Nous leur proposons deux approches : traiter directement les conflits ou adopter la méthode Future Search, centrée sur une vision commune de l’avenir. Contre toute attente, ils choisissent cette dernière. Une décision qui fait sens. Quoi de mieux, en effet, qu’un transfert de patrimoine pour imaginer l’avenir ensemble ?
Future Search, une approche innovante
Développée par Marvin Weisbord et Sandra Janoff dans les années 1980, Future Search favorise la coopération autour d’objectifs communs. Peu connue en France, elle repose sur cinq principes:
- Implication des parties prenantes en amont
Six membres de la famille coconstruisent l’atelier à travers cinq réunions en visioconférence. Ils déterminent le cadre thématique, les participants de l’atelier, la composition des groupes, le lieu, les invitations à envoyer, les actions de suivi et encore d’autres détails de préparation Ce travail apaise déjà certaines tensions. Les aînés réalisent qu’ils peuvent collaborer sans malveillance. Wittgenstein avait raison.
- Rassembler tous les participants dans une même pièce pour une durée indéterminée Pendant, en général une cinquantaine d’heures, incluant deux nuits de sommeil, famille élargie, amis et collègues se réunissent. Ces tiers, dotés de recul, offrent un regard extérieur précieux. La dimension économique du projet se clarifie et s’équilibre avec d’autres priorités : innovation, responsabilité sociale et environnementale.
- Adopter une perspective historique et globale
Le travail pendant l’atelier principal commence avec une perspective historique et globale de la situation. En retraçant les événements passés et les tendances actuelles, les participants prennent conscience des défis à relever. Plusieurs sujets forts émergent : la santé mentale, enjeu pour la famille comme pour les salariés, ou encore « être vigneron comme cœur de métier ». Les participants réalisent aussi qu’ils partagent le monde instable actuel.

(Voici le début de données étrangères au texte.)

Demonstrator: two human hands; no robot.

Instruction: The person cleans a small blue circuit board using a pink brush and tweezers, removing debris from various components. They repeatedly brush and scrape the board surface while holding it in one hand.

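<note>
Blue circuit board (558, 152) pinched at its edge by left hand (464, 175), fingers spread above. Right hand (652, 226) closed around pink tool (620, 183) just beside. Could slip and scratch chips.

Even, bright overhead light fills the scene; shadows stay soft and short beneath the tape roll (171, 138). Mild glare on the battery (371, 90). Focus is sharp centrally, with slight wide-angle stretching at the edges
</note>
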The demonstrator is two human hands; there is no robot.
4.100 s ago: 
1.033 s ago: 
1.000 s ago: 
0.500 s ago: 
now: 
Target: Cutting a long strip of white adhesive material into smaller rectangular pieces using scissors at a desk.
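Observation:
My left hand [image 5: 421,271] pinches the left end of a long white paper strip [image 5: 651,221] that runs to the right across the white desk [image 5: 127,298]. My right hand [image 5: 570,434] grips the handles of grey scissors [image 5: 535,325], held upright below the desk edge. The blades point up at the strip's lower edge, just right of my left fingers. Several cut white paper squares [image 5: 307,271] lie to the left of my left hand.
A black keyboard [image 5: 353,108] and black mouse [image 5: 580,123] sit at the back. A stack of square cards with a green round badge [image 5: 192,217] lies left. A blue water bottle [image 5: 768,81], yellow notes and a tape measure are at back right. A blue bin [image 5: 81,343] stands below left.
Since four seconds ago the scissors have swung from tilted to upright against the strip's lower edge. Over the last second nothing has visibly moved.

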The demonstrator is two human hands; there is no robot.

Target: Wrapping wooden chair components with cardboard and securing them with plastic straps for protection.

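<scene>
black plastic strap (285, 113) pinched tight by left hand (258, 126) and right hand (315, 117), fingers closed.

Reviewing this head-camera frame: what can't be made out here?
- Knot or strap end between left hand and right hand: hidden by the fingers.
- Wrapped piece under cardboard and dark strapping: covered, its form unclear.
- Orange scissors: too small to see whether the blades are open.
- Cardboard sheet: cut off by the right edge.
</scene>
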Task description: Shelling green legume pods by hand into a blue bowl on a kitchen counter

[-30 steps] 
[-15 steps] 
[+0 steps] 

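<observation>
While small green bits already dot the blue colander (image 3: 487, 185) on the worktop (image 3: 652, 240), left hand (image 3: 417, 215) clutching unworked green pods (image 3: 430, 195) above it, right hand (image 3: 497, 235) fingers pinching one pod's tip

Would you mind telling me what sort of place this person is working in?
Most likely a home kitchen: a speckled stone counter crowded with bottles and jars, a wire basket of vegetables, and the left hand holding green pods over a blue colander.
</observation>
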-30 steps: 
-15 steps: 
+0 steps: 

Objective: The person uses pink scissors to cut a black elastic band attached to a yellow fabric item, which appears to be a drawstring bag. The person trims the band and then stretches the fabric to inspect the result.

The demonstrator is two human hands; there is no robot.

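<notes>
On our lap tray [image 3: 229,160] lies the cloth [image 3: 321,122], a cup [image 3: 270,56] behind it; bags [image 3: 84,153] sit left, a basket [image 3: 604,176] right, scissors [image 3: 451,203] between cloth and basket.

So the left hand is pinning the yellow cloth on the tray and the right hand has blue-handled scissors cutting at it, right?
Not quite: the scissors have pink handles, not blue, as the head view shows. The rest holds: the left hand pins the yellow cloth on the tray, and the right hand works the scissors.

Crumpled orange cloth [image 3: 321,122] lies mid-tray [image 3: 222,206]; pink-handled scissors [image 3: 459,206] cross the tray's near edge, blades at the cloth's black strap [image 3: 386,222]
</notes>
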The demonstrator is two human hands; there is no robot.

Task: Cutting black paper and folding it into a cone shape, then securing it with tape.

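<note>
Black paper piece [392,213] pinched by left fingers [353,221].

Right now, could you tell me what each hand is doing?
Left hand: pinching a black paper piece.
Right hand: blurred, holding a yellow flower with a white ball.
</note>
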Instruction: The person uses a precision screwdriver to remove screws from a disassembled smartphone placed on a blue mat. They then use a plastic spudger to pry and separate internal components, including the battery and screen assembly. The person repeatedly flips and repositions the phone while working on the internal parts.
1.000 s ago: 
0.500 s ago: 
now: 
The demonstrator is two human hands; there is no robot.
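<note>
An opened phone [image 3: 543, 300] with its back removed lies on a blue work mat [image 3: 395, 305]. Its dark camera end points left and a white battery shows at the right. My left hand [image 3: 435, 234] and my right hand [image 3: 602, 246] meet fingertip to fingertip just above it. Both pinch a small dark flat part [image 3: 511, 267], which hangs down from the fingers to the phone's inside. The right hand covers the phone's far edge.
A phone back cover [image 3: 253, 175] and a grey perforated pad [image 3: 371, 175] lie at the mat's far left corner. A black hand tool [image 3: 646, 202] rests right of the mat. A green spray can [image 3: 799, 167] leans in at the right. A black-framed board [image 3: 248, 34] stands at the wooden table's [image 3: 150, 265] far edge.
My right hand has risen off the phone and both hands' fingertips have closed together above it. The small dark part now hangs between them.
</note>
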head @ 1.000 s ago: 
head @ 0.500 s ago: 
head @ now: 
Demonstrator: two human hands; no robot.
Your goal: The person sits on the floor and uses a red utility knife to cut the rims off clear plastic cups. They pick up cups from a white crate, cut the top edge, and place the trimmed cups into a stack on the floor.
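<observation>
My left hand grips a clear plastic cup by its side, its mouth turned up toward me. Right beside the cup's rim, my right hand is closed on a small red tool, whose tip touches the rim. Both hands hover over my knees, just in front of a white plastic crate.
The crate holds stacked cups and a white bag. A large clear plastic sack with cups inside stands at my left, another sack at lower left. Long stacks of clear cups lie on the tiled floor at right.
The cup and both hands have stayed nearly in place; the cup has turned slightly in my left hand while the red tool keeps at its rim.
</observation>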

- Chercher un terrain commun plutôt que gérer les conflits
Plutôt que de s’enliser dans les différends, les participants définissent des scénarios d’avenir. Ce qui rassemble est approfondi, ce qui divise est noté sans être traité immédiatement. La formulation du terrain en commun devient un moment de célébration dans l’atelier. Des pistes concrètes émergent, de la gouvernance à la prise en compte de la santé mentale, en passant par de nouvelles formes d’organisation, avec des délimitions claires entre les projets individuels, l’entreprise et des impératifs économiques.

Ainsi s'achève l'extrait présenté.